Pour revivre ce moment qui a eu lieu le 29 avril 2017 et prendre connaissance du discours du Maire

Cérémonie particulière ce 29 avril, en effet ... c'était la première sortie du drapeau des anciens combattants au nom de notre village.

Le discours du Maire

La journée nationale du souvenir et de la déportation est célébrée en mémoire des victimes de la déportation dans les camps de concentration nazis, pendant la Seconde Guerre mondiale.

Implanté en Pologne à partir de 1940, le camp d'Auschwitz est devenu rapidement le plus important et le plus vaste des complexes aménagés par les nazis dans le cadre de la « solution finale ».

A partir de 1942, Auschwitz-Birkenau a été la destination de très nombreux convois de déportés raciaux en majorité juifs, venant de toute l'Europe occupée.

C'est vers ce camp que furent dirigés 67 des 72 convois de déportés raciaux qui ont quitté la France pendant l'occupation allemande.

Mais ce camp a reçu également des déportés non raciaux, déportés politiques et résistants, classés Nart ount Nébeul (« Nuit et Brouillard »), c'est-à-dire destinés à disparaître « sans laisser de traces ».

Au total, 1 million de déportés sont morts dans ce camp.

En France, le gouvernement de Vichy n'a jamais eu pour objectif l'extermination des juifs, mais il n'en a pas moins été l'instrument efficace de la première étape du génocide.

Dès octobre 1940, avec la promulgation d'un statut des Juifs, la politique vichyste d'exclusion et de persécution, expression d'un antisémitisme et d'une xénophobie à la française, a défini, classé et isolé les Juifs résidant en France.

À partir de 1942, l'appareil d'Etat français, sous la direction de Pierre Laval, a apporté son concours à la mise en œuvre en France par les nazis de la « solution finale », en particulier lors de la rafle du Vélodrome d'Hiver à Paris où, les 16 et 17 juillet 1942, la police française sous l'autorité de René Bousquet a arrêté 13 000 juifs « apatrides ».

Plus de 80% des Juifs déportés de France ont été arrêtés par la police française.

Le premier message que nous adressent les déportés, c’est de tout faire pour que rien de ce qui s’est produit ne soit oublié, pour que tout ne recommence plus.

Les commémorations ne sont pas là simplement pour évoquer le martyre, les peines et les douleurs.

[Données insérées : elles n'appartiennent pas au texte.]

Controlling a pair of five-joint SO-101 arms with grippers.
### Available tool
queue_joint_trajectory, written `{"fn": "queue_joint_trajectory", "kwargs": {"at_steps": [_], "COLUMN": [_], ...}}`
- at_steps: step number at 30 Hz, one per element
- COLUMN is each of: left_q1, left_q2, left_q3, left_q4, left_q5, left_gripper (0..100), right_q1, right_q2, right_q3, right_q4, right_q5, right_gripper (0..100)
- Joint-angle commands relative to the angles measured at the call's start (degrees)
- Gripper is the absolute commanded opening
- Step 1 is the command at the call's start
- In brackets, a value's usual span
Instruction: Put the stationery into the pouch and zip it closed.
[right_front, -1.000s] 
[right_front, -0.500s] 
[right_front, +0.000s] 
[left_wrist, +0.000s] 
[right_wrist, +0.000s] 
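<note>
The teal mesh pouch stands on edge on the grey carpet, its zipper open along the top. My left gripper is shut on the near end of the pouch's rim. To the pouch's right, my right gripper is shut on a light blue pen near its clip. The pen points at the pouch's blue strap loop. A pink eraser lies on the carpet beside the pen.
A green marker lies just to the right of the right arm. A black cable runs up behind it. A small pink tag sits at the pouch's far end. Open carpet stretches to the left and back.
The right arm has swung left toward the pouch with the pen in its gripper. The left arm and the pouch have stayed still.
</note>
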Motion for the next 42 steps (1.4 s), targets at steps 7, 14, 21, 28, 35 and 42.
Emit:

Commémorer, c’est également faire en sorte que les générations qui viennent, puissent être investies de ce message-là, du message des rescapés, du message que nous transmettons aujourd'hui.

En ces temps d’inquiétude et de menace pour l’avenir de notre société, il convient de dénoncer toutes les doctrines de haine, de racisme et toutes les violations des libertés fondamentales dont tout être humain doit pouvoir se prévaloir.

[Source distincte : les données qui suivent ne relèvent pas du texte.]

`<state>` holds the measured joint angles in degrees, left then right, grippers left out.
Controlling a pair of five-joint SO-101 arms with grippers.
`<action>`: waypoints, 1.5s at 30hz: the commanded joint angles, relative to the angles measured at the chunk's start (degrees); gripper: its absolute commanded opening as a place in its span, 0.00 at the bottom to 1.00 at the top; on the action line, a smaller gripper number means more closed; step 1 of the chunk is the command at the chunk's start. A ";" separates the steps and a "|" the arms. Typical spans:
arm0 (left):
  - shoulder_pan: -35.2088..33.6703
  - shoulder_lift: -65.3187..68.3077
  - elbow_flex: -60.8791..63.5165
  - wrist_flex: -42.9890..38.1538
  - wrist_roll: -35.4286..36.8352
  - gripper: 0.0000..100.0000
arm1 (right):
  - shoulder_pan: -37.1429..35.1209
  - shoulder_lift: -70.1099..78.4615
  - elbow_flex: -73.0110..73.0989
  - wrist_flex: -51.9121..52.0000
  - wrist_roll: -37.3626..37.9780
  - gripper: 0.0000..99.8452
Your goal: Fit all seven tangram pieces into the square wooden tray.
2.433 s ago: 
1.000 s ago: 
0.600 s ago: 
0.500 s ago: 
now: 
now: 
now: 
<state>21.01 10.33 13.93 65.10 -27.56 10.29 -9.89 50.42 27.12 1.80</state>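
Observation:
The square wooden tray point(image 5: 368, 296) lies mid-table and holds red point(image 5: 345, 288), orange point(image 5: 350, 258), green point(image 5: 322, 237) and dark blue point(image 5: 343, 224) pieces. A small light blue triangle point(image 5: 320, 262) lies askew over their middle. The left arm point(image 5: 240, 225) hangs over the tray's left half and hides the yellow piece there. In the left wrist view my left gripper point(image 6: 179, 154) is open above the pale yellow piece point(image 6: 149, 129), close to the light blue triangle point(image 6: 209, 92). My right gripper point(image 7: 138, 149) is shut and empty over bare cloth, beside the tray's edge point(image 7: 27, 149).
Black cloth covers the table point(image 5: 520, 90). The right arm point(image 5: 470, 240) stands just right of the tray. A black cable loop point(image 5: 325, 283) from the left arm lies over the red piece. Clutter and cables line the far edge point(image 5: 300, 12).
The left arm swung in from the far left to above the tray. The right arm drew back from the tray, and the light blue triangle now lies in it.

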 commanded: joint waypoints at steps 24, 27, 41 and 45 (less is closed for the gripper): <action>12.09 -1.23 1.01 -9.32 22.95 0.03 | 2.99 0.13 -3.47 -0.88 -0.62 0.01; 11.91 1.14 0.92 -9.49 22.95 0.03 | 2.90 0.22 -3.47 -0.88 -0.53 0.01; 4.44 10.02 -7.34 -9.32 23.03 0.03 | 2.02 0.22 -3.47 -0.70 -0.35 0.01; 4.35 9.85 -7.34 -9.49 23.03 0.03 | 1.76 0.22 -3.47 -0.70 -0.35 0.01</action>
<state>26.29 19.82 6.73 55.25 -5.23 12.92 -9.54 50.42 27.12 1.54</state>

Notre hommage d’aujourd’hui n’aurait pas de sens si nous ne prenions pas l’engagement de poursuivre la lutte pour la liberté et la solidarité entre les peuples, conquêtes fragiles qu’il faut défendre sans faiblesse.

C’est l’éducation aux valeurs civilisatrices de paix et d’humanité, l’enseignement de la morale de l’engagement et du devoir civique à l’école qui constituent les plus belles promesses de liberté, d’égalité et de fraternité en France et dans le monde.

Face à la montée du nationalisme, de la xénophobie, du racisme et de l’antisémitisme, au déchaînement de fanatismes politiques ou religieux et à la fréquente remise en cause des principes du droit et de la démocratie, le message des déportés est d’une brulante actualité.